§ **BRIEF**: Would you output the entries below only from the line containing "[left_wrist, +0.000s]" through the line containing "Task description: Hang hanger", exactly as they stand and with both ends included?

Data entries
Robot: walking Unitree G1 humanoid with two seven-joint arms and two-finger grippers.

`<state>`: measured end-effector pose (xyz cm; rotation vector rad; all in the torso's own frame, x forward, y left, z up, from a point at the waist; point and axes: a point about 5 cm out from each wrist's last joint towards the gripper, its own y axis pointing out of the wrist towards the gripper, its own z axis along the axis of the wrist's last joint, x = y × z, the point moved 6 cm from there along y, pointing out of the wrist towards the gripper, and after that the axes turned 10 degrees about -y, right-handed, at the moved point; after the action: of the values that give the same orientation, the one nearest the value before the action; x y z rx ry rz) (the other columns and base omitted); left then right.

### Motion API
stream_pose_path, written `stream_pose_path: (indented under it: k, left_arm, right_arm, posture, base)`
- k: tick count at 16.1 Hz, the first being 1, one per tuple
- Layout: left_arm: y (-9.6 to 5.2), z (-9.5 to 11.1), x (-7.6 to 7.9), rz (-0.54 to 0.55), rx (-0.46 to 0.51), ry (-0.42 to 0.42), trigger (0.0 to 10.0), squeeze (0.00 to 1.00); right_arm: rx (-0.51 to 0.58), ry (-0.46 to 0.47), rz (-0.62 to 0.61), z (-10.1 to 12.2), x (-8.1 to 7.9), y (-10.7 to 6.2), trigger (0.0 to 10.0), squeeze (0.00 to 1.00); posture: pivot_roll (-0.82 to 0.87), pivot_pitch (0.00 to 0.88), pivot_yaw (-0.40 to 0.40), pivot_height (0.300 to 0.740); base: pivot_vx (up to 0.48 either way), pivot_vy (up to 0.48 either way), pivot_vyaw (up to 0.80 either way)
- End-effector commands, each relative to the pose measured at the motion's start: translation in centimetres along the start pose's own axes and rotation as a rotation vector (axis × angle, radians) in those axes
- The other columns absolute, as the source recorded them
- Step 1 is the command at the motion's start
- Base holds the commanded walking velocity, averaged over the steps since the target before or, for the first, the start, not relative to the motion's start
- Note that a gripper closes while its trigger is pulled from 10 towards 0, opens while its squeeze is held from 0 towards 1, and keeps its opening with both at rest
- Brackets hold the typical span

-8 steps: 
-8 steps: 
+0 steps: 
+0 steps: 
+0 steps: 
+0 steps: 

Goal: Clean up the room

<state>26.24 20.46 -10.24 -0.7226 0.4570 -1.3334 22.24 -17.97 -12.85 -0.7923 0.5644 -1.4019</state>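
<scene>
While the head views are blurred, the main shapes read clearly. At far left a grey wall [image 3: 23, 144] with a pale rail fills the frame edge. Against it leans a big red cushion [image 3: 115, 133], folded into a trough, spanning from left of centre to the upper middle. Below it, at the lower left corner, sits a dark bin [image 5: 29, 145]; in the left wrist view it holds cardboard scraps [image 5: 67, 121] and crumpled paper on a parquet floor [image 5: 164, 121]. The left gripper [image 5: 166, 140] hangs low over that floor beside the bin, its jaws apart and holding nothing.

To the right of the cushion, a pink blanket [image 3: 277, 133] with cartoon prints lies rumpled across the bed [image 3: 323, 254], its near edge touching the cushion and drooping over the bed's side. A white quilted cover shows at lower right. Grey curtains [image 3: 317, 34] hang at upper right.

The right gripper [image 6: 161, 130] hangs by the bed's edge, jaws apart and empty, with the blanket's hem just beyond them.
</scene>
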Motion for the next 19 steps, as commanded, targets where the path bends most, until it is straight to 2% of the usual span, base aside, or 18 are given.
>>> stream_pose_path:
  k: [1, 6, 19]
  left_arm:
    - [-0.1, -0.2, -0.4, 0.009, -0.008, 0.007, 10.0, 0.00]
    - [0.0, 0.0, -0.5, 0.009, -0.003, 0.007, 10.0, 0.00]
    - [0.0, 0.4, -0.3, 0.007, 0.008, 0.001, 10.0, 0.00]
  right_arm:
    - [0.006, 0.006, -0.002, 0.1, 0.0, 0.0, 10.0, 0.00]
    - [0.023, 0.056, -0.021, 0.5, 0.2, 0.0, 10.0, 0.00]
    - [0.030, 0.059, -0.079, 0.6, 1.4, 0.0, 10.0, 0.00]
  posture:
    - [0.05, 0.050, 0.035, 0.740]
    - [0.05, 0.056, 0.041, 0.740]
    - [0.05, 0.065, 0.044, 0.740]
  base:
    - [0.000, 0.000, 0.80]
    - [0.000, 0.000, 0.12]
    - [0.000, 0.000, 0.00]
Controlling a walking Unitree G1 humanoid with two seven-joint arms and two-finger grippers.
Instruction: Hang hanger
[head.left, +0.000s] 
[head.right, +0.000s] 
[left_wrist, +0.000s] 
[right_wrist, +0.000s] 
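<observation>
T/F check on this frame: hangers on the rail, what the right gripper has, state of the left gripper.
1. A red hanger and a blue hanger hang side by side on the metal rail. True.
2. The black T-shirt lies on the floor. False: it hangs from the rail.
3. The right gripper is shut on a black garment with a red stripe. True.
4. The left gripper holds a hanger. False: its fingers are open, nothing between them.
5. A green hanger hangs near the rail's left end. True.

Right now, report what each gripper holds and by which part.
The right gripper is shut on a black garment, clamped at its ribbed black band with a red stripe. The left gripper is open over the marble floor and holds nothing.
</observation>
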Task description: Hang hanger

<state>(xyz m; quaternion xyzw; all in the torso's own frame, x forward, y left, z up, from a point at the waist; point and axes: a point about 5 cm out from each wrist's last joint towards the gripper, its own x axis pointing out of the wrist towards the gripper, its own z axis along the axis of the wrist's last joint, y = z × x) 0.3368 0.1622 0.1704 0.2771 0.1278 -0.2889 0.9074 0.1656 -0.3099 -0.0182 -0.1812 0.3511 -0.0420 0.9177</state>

§ **THE ANSWER**:
[left_wrist, +0.000s] 
[right_wrist, +0.000s] 
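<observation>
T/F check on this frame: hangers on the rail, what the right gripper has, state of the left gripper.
1. A red hanger and a blue hanger hang side by side on the metal rail. True.
2. The black T-shirt lies on the floor. False: it hangs from the rail.
3. The right gripper is shut on a black garment with a red stripe. True.
4. The left gripper holds a hanger. False: its fingers are open, nothing between them.
5. A green hanger hangs near the rail's left end. True.

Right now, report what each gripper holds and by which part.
The right gripper is shut on a black garment, clamped at its ribbed black band with a red stripe. The left gripper is open over the marble floor and holds nothing.
</observation>
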Task description: Hang hanger

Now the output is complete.